The study provides empirical evidence on the prevalence of modifiable Alzheimer’s risk factors in a high-risk population.

## Key findings

- Most participants had a family history of dementia or carried the ApoE4 allele.
- Common modifiable risk factors included sleep disorders, elevated LDL cholesterol, and weak social networks.
- Cognitive assessments revealed frequent difficulties in memory and executive function.

## Abstract

Addressing modifiable medical and lifestyle risk factors may reduce the incidence of Alzheimer’s disease and related dementias (ADRD). The Cedars-Sinai Memory & Health Aging Program (MHAP) promotes brain health via personalized risk profiling and risk reduction among asymptomatic adults aged 40 years and older at risk for ADRD. MHAP was launched with an email invitation to Cedars-Sinai Medical Center patients. Eligibility required age 40 or older, no cognitive or neurological diagnosis, and presence of two or more ADRD risk factors. Participants completed a 90-minute in-person visit assessing ADRD risk factors and cognitive performance.
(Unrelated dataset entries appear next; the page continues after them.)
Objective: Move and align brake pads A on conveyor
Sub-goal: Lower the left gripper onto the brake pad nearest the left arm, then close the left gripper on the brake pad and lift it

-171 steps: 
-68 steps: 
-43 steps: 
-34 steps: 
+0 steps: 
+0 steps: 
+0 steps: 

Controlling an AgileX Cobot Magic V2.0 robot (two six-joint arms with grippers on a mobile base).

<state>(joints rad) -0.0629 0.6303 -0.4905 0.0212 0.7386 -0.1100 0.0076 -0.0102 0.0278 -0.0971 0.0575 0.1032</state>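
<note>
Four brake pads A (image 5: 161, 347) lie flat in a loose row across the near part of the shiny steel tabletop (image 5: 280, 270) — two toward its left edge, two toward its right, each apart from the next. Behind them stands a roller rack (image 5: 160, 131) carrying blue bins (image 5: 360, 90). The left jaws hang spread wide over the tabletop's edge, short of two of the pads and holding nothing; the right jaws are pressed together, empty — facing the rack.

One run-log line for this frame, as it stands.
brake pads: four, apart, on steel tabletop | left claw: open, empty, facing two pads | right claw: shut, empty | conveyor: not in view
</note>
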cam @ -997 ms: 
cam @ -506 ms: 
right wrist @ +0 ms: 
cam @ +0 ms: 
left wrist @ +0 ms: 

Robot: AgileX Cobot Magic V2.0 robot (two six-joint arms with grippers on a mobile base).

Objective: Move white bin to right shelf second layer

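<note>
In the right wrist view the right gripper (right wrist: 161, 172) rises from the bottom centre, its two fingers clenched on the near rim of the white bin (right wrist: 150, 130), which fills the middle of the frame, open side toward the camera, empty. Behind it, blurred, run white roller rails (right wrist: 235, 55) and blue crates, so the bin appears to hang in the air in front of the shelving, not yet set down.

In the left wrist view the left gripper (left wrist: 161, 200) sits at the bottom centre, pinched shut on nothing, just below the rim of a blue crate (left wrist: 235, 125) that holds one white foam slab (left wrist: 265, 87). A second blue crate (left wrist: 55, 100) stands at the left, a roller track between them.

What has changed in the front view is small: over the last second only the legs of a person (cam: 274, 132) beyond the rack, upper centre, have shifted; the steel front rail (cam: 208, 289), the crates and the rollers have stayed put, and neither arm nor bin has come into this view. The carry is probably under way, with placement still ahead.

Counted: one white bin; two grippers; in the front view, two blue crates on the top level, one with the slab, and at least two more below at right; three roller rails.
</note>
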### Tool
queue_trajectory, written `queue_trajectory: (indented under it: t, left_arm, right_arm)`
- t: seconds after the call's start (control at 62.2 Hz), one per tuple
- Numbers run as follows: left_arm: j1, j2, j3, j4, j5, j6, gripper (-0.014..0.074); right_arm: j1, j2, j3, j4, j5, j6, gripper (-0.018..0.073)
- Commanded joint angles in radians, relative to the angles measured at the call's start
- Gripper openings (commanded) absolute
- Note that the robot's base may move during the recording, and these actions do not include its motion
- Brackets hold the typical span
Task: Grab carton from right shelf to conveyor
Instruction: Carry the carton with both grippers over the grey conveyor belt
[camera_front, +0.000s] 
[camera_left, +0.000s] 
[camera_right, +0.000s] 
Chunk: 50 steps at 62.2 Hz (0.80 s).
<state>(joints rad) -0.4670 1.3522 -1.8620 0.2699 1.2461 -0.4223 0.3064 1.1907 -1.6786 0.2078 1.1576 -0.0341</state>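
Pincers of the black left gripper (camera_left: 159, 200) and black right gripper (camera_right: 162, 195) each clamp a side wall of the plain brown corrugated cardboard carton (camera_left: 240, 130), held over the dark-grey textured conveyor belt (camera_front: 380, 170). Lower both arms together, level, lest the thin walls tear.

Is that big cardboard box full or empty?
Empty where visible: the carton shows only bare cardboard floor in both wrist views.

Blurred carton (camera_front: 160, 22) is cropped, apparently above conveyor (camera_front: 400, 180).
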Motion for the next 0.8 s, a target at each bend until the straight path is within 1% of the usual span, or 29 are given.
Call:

Of 123 enrolled patients, 84 (68.2%) had a family history of dementia or carried at least one ApoE4 allele. The mean age was 59.5 years; 63.1% were female. Most were White (77.4%) or Asian (9.5%), non-Hispanic (95.2%), and highly educated (91.7% college graduate or higher). Common risk factors included family history of ADRD in a first-degree relative (92.9%), weak social networks (52.4%), sleep disorder (51.2%), elevated LDL cholesterol (50%), and obstructive sleep apnea (50%). Among those completing the Montreal Cognitive Assessment (MoCA), the average score was 26.0, with frequent difficulties in delayed recall (91.9%), visuospatial/executive function (52.7%), language (36.5%), and attention (27.0%). Personalized risk profiling revealed high rates of modifiable ADRD risk factors, including sleep disorders, elevated cholesterol, and low physical and social activity. Targeted interventions addressing these factors may reduce future ADRD risk in at-risk populations.

## Linked entities

- **Genes:** APOE (apolipoprotein E) [NCBI Gene 348]
- **Diseases:** Alzheimer’s disease (MONDO:0004975), dementia (MONDO:0001627)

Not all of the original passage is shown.